この膠着状態を打破するために、俺ができることは……。
「ライル。まずは、やれることをやってみましょう」
思うところがあったのか、母さんが会話に加わってくる。
「天使の力は強大な力かもしれない。でも、ライルならきっと、みんなを幸せにすることができると思うの」
その力強い言葉に、俺ははっとした。
どんな力であろうと、それを使う者によって、毒にも薬にもなる。
母さんの言葉には、そんな意味合いが込められているように感じられたからだ。
「きっと今のひとときも、長い時間を生きてきたあなたたちには瞬きにも満たない時間かもしれない。それでも叶うなら、ずっと笑っていてほしい。誰よりも優しい、一番大切な息子に」
胸が早鐘を打つ。
その優しい言葉に強く強く、心をわしづかまれた。
「私は、ライルが幸せでいてくれることが一番なの。きっと、死んだお父さんも、ライルを誇りに思っていると思う」
「……そうだと嬉しいな」
幼い頃からずっと、俺は何度も母さんの力強さに救われてきた。
何があっても、母さんは俺の味方だった。
父さんは幼い頃に亡くなってしまったけど、母さんからの愛情を一身に受けて旅をする毎日が楽しくてたまらなかった。
自分の前世が、天使ザナフェル。
ミカエル兄様とともに、この世界を支配してきた超常の存在。
そして今までの前世では、ろくでもない人生を歩んできた俺だけど。
今世で、こんなにも大切だと思える家族に出会えたことは、きっと奇跡のようなものだろう。

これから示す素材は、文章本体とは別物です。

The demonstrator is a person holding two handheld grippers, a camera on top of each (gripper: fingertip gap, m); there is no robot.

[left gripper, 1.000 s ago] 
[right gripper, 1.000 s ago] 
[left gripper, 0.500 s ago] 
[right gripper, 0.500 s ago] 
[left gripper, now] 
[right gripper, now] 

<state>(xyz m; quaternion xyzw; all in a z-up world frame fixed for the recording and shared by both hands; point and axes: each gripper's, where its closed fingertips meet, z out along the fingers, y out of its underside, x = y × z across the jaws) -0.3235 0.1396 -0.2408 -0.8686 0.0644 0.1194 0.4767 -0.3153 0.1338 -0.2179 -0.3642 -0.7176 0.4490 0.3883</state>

「ライルは幸せになっていいの。あなたに出会えたのは、私にとって幸運。私たちはどんなことがあっても、あなたの味方だから」
その言葉を聞いた瞬間、胸の奥でただよっていたものがすとんと落ち着く。
(……そうだ。俺は母さんたちが……みんなが笑って暮らしている未来を守りたいんだ)
文字通りに憑き物が落ちたようだった。